Birlikte yazdığımız bir tiyatro oyunuyla dünyanın birçok yerine gittik. Türkiye’de de turneler yapmaya başlamıştık ki pandemi oldu... Ceyda’yla hayatı bir arada sürdürmek başlı başına muhteşem. İş yapmak da şahane. Oynadığımız oyunda da birlikte bir şarkı söylemiştik. Hüsnü Arkan sağ olsun, ‘Hoş geldin’ isimli şarkısını verdi. Oyunun finalinde söylüyorduk. Uğur Akyürek’in bestelediği bir şarkıyı da... Biz Ceyda’yla şarkılar söylüyoruz aslına bakarsanız. Ve tabii ki eşime türkü söylerim! Türkü söylemeden olur mu? Ben oğluma da annesinin karnındayken türkü söylemiştim. Okula götürüp getirirken Melisa’ya da söylerim. Köpeğimi gezdirirken ona da türkü söylerim, tavuklarıma da söylerim, arılarıma bile söylerim (gülüyor).

Tavuklarınız ve arılarınız mı var?

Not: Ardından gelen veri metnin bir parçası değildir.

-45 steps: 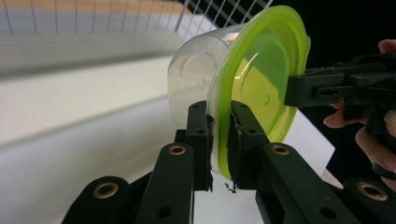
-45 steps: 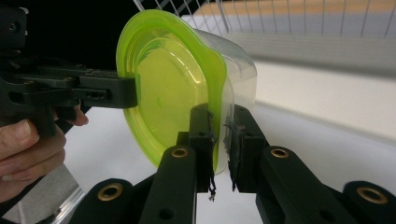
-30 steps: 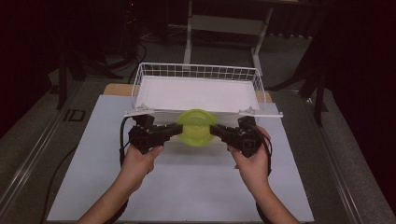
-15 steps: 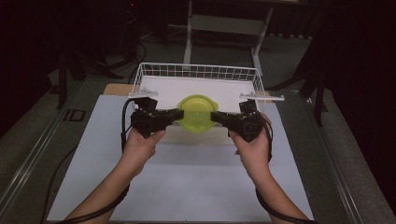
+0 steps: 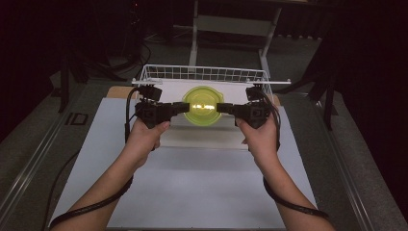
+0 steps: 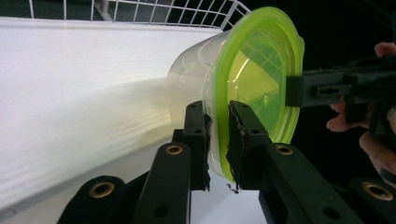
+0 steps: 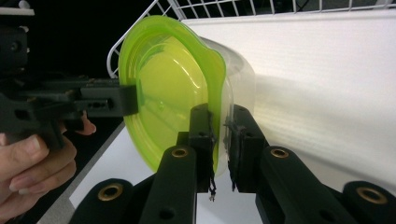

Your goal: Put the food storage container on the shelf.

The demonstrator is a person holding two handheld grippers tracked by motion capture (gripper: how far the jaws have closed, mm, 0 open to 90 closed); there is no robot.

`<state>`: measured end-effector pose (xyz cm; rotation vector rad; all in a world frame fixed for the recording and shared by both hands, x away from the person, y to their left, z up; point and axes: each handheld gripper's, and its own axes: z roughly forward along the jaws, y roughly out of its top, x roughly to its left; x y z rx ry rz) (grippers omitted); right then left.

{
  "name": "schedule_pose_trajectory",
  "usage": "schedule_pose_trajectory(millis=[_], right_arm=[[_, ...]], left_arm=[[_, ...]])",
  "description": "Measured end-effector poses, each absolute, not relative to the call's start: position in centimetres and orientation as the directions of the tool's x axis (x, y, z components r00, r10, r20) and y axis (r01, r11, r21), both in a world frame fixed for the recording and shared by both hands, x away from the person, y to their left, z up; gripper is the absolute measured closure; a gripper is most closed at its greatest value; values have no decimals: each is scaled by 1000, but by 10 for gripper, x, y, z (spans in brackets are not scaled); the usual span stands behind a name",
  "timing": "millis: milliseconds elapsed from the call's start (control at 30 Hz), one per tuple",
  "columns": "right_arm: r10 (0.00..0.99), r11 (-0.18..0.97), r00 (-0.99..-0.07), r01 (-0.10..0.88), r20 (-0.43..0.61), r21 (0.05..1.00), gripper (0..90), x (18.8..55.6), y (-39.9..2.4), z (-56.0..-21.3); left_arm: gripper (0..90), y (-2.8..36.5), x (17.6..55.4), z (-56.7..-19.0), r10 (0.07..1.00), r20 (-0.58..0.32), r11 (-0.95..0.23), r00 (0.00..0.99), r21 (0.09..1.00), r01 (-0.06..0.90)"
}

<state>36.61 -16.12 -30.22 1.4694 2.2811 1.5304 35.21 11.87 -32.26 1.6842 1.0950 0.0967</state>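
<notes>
**Watcher:** High view is showing the tub [image 5: 202,105] hanging over the near edge of the wire basket [image 5: 159,73]. How is it handling?

**Me:** Feeling light and probably empty. I'm pinching its rim on both sides: left claw [image 5: 186,107] and right claw [image 5: 219,108]. My left claw's jaws have just been easing apart a little, though the rim is still sitting between them. The green lid [image 6: 261,88] is thin, bendy plastic and slippery, so I'm judging the stiff rim as the best place to grip.

**Watcher:** Anything blocking you?

**Me:** I'm minding the basket's front wire and the white liner [image 7: 327,70] below. The table [image 5: 192,192] around it is posing no obstacle.
</notes>
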Motion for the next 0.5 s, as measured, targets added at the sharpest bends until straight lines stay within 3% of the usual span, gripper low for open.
schedule_pose_trajectory(millis=[133,333,400,500], right_arm=[[705,64,-532,707,470,704,812,378,-161,-302],[693,38,-493,753,525,657,812,392,-163,-303],[691,32,-483,764,538,644,811,396,-165,-303],[695,5,-454,778,557,628,811,400,-168,-304]], left_arm=[[741,119,363,-324,674,-476,17,565,775,632],[624,115,368,-323,686,-425,-18,591,802,597],[620,113,367,-324,711,-370,-50,597,821,568],[590,114,370,-327,714,-375,-55,591,812,582]])
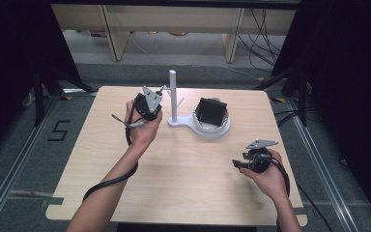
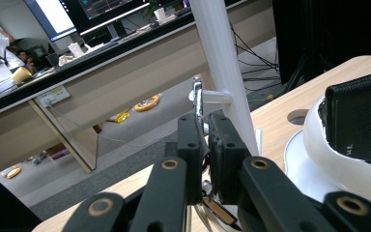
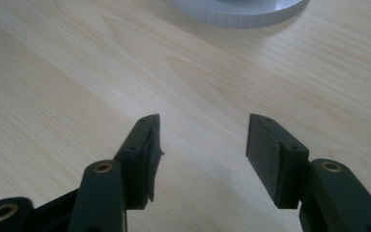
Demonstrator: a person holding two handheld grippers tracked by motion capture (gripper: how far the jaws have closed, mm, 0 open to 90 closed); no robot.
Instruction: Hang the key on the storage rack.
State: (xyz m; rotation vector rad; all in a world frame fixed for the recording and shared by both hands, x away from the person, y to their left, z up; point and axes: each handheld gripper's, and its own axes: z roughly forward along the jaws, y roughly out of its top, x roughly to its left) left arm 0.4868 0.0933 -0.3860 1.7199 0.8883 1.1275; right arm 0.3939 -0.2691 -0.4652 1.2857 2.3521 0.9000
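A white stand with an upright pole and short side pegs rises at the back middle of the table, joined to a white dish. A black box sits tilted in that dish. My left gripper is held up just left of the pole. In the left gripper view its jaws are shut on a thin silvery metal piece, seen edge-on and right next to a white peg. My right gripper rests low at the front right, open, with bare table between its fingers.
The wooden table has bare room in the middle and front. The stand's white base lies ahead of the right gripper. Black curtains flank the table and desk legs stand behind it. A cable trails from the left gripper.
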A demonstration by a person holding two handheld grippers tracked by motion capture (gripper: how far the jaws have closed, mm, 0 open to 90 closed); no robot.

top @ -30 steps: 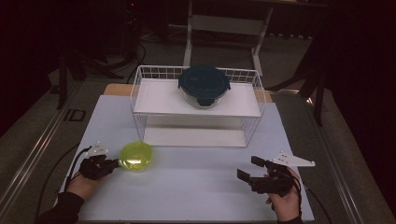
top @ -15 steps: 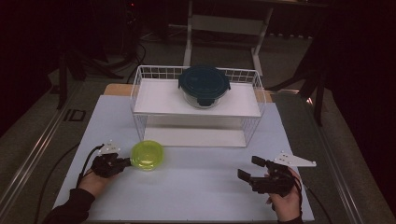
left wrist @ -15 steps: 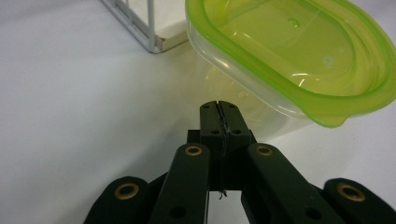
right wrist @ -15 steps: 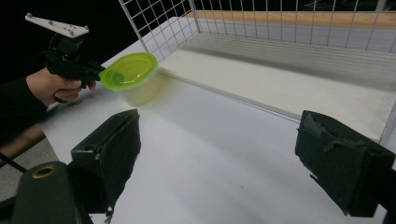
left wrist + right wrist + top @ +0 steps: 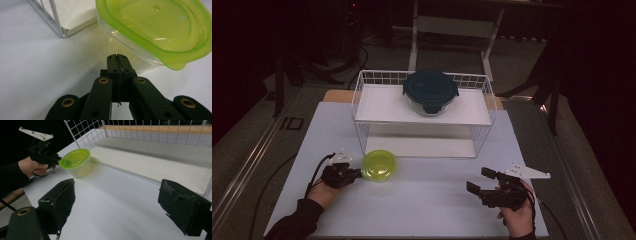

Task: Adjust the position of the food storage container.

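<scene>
A clear tub with a lime-green lid [image 5: 379, 164] sits on the white table [image 5: 427, 210] at centre-left of the high view, just in front of the lower shelf of the white wire rack [image 5: 424, 117], near its left front corner. The left gripper [image 5: 353, 173], at the lower left, has its jaws pressed together with nothing between them, and their closed tips sit against the tub's clear wall just under the lid's rim, as the left gripper view shows. The step in hand looks to be a nudge rather than a lift: the closed tips are shoving the tub across the table toward the rack. The next move would seem to call for a steady, level push kept low on the wall so the light tub slides instead of tipping, or else for the jaws to open and take the rim. At the lower right of the high view the right gripper [image 5: 478, 182] waits with its jaws wide apart and empty, well clear of the tub. On the rack's upper shelf, at upper centre, stands a glass container with a dark teal lid [image 5: 430, 92]. Compared with the high view of a second earlier, the tub and the left hand have moved rightward and closer to the rack; the right gripper and the teal-lidded container have stayed put.
</scene>
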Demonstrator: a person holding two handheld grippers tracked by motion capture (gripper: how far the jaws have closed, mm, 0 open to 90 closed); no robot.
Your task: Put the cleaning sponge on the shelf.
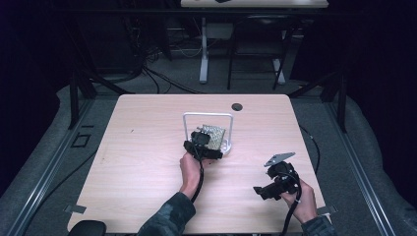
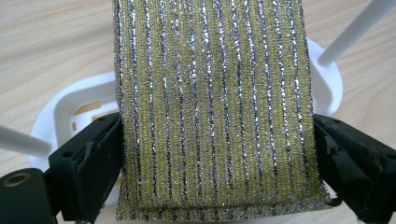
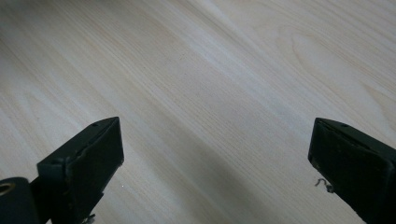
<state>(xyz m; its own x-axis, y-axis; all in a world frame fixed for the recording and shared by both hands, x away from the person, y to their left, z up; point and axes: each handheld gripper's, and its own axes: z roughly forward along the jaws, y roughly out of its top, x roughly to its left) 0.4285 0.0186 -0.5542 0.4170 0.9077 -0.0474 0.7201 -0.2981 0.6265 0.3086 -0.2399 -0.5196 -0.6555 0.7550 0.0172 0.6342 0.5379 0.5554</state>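
glittery cloth (image 2: 212, 107) between left tongs (image 2: 215, 158)

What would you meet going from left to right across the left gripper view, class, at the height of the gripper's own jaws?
White rack rod → left jaw of the left gripper → gold and silver striped cloth, held between the jaws → right jaw.
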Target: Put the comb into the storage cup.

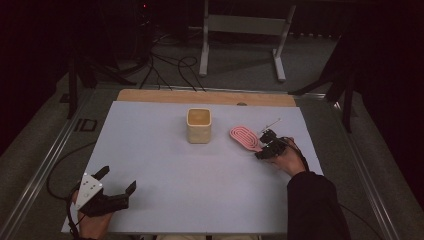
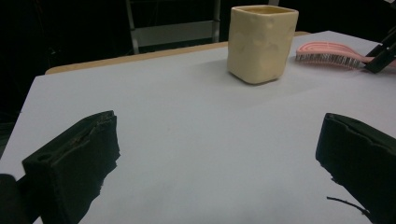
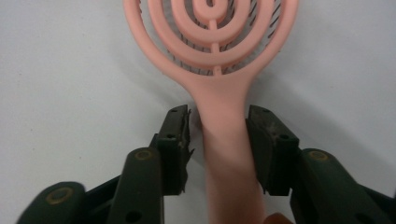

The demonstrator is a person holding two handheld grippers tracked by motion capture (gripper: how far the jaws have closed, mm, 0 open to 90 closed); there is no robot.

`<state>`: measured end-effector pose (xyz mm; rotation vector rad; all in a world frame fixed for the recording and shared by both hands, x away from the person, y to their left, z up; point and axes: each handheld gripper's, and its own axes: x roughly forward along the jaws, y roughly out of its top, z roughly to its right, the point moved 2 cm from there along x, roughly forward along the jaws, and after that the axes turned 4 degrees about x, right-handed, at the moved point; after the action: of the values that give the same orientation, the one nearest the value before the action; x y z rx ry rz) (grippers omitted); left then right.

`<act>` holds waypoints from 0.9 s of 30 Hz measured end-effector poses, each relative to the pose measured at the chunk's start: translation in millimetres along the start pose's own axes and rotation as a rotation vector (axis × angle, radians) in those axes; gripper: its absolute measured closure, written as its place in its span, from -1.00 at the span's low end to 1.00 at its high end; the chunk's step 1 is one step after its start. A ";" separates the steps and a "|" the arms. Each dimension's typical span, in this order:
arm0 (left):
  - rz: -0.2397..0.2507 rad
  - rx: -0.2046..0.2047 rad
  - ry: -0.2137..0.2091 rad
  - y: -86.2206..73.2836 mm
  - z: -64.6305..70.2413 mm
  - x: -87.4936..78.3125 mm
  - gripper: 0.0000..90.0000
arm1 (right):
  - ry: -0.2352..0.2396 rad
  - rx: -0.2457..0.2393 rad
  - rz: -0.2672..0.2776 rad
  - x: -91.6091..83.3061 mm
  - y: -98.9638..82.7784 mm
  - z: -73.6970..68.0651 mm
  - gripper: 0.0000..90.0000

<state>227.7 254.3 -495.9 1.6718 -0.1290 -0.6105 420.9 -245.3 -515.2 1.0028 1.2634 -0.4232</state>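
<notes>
A pink hairbrush (image 1: pixel 245 136) lies bristles down on the white table right of centre, its handle pointing toward the person. My right gripper (image 1: pixel 266 145) is low over that handle. In the right gripper view the jaws stand on either side of the brush handle (image 3: pixel 223 140) with a narrow gap on the left, so my right gripper (image 3: pixel 218 119) is open. A cream square cup (image 1: pixel 199 126) stands upright at mid table, also seen as the cup (image 2: pixel 261 42) beside the hairbrush (image 2: pixel 327 53). My left gripper (image 1: pixel 118 179) rests near the front left corner, wide open, empty (image 2: pixel 219 140).
The white sheet (image 1: pixel 200 175) covers a wooden tabletop whose strip shows along the far edge (image 1: pixel 205 96). Metal rails run down both sides. Cables and a stand's legs (image 1: pixel 280 70) lie on the floor beyond the table.
</notes>
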 end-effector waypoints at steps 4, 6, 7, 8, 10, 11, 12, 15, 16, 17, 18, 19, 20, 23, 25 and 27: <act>-0.002 0.002 -0.001 -0.1 0.0 0.2 -1.00 | -0.002 0.018 0.000 0.6 1.6 0.3 0.45; -0.001 0.001 -0.001 0.0 0.2 0.2 -1.00 | -0.004 0.015 -0.003 0.8 1.8 0.0 0.45; -0.001 0.001 -0.001 0.0 0.3 0.1 -1.00 | -0.010 0.010 -0.005 0.7 1.7 -0.6 0.45; -0.001 0.001 -0.001 0.0 0.3 0.1 -1.00 | -0.012 0.006 -0.005 0.8 1.6 -0.8 0.45; -0.001 0.000 -0.001 0.0 0.4 0.1 -1.00 | -0.017 -0.005 -0.005 0.8 1.5 -1.6 0.45; 0.000 0.000 -0.001 0.0 0.5 0.0 -1.00 | -0.022 -0.009 -0.005 0.9 1.5 -1.7 0.45; 0.001 -0.001 0.000 0.2 0.6 -0.2 -1.00 | -0.019 -0.009 -0.005 1.0 1.4 -1.5 0.45; 0.001 0.000 0.000 0.2 0.5 -0.7 -1.00 | -0.021 -0.009 -0.007 1.2 1.6 -1.5 0.46; 0.002 0.000 0.000 0.2 0.4 -1.0 -1.00 | -0.022 -0.009 -0.007 1.2 1.7 -1.6 0.46; 0.003 0.000 0.000 0.3 0.3 -1.3 -1.00 | -0.022 -0.008 -0.009 1.1 1.7 -1.8 0.48; 0.003 -0.001 0.001 0.3 0.2 -1.3 -1.00 | -0.026 -0.006 -0.009 1.1 1.8 -2.1 0.50; 0.003 0.000 0.001 0.3 0.1 -1.4 -1.00 | -0.029 -0.005 -0.009 1.1 1.9 -2.8 0.51; 0.001 0.001 0.001 0.1 0.0 -1.4 -1.00 | -0.030 -0.010 -0.009 1.2 2.0 -3.3 0.52; 0.000 0.000 0.002 0.1 0.2 -0.9 -1.00 | -0.036 -0.015 -0.010 0.9 1.9 -3.9 0.52; -0.001 0.000 0.003 0.0 0.4 -0.5 -1.00 | -0.036 -0.011 -0.008 0.9 1.8 -4.1 0.53; -0.004 0.002 0.002 -0.2 0.2 -0.3 -1.00 | -0.038 -0.002 -0.005 0.8 1.4 -4.6 0.53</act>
<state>227.3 254.3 -496.0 1.6752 -0.1244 -0.6117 419.5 -240.6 -515.2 0.9862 1.2322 -0.4431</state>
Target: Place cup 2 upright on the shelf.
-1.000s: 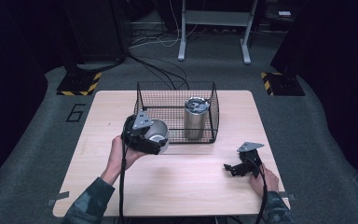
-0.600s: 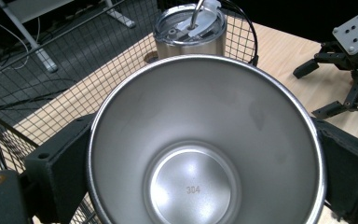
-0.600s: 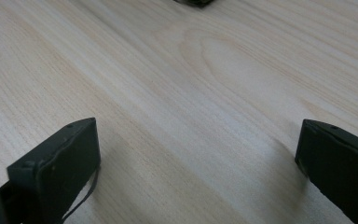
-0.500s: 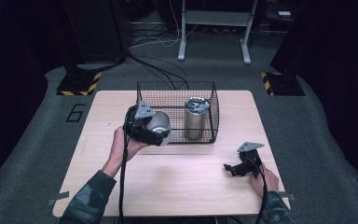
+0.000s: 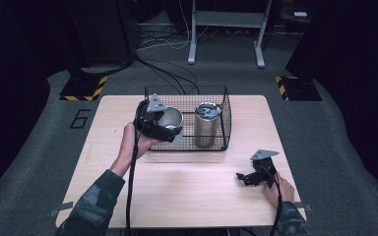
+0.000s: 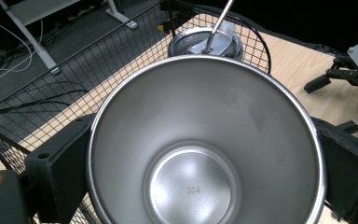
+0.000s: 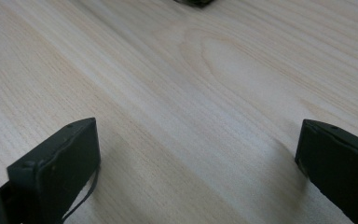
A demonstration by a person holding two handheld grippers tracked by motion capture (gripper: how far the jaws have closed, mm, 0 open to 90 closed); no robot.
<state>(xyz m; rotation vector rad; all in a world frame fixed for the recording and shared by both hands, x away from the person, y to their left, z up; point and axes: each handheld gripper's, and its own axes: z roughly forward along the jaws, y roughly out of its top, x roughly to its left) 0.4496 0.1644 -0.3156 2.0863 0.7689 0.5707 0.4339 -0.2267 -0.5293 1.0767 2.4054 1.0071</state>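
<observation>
Left gripper (image 5: 170, 129) clamped on a stainless-steel cup (image 5: 170, 119), one black jaw pressed to each side of its round wall, held raised at the near-left edge of the black wire basket (image 5: 187, 147). Seen from the left gripper view as a smooth brushed-metal bowl shape, mouth open toward the camera, thin polished rim, flat circular bottom stamped "304" (small, dead centre). Just beyond the cup's far rim, standing upright inside the basket, a lidded steel tumbler (image 6: 205, 41) with a straight metal straw (image 6: 219, 23) rising from its lid. Thin square mesh of the basket running past the left jaw. Right gripper (image 5: 242, 177) resting low on the pale wooden table (image 5: 197, 191), well apart from the basket, jaws spread wide with nothing but bare, fine-grained wood between the blunt matte-black fingers (image 7: 58, 163). Grey three-cornered plate on top of each gripper, cable trailing back along each sleeve.
</observation>
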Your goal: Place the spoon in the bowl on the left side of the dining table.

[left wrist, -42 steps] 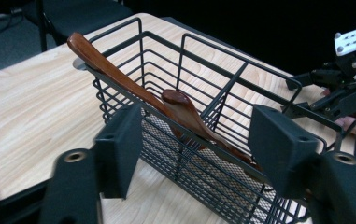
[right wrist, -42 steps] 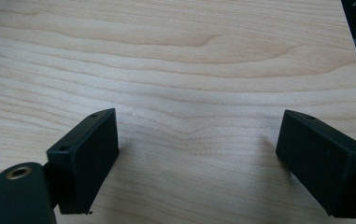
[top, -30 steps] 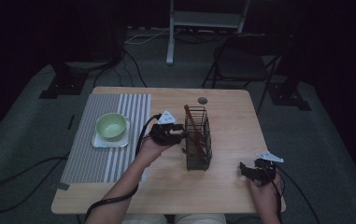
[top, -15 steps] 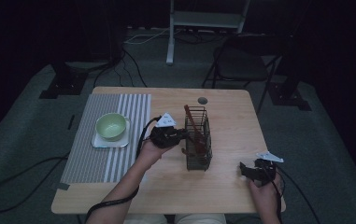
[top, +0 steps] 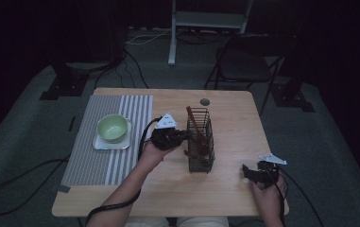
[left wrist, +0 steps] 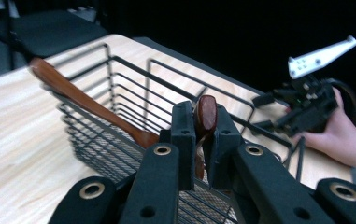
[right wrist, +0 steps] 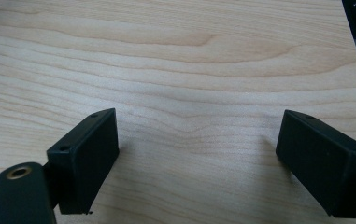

Neredeler?

Tavuklar, kazlar, ördekler, arılar... Altı kovan arım var. Beykoz’daki evimizdeler. İki yıldır bal alıyorum. Dört yıldır da 60 tavuk, dört kaz, üç de ördeğimiz var. Bahçede iki kangal, evin içinde de bir kurt köpeği ve bir kedimiz var.    

Ailenizle ilgili paylaşımlarınız dikkat çekiyor. Sizce iyi bir baba olmak için neler gerekli?

İnsanlar eşimle ve çocuklarımla olan ilişkimden hoşlanıyor. Bu benim gururumu okşamıyor değil. Ama ‘İyi bir baba olmak için ne yapmak gerekir’ sorusunun yanıtını bilmiyorum. Ben babamdan ne gördüysem onu yapıyorum galiba. Annemle babam çok iyi anlaşan insanlar değillerdi ama biz buna rağmen fena bir evin içinde büyümedik. Babam kıyak bir adamdı. Babamı severim, iyi anarım. Umarım çocuklarım da beni iyi anar. 

Çocuklarınızın müziğe, sanata ilgisi nasıl?

Şahane! Bizden daha iyi... Resimde de iyiler, müzikte de... Melisa şarkı söylemeye bayılır. Mikrofonu eline alıp konser verir bize. Ali’nin enstrümanlara karşı acayip bir ilgisi var. Kemana hevesliydi en son ama ben ona bağlama empoze etmeye çalışıyorum. Tiyatroya gittiğimiz zaman da soluksuz bir oyunu sonuna kadar izleyebiliyorlar. Umarım hayatları boyunca da böyle olur.

Heykel kursuna gidiyorum

Oyuncuların son dönem daha sık şarkı söylemesini neye bağlıyorsunuz?

Şarkı söylemek iyidir. Sanatın herhangi bir alanıyla, haddi aşmadan, o sanat dalının ustalarını göz ardı etmeden hayalini kurdukları şeyi yerine getirmelerinde benim açımdan bir sakınca yok. Ben Erdal Erzincan, Belkıs Akkale, Sabahat Akkiraz gibi çok önemli Türk halk müziği sanatçılarını takip ediyorum. Onların yaptıkları biçimde bu işi yapabilme ihtimalim olmadığını biliyorum ama bir hayalim var. Onlar sayesinde bunu çok seviyorum. Şarkı söylemeye cesaret ettiysem bundan onlar da biraz sorumlu. Sadece oyuncular değil, şarkı söylemek isteyen herkes şarkılarını söylemeli. Ben mesela heykel kursuna gitmeye de başladım. Bu benim heykeltıraş olacağım anlamına gelmiyor. Ama heykeli de çok seviyorum, yapmaya devam edeceğim.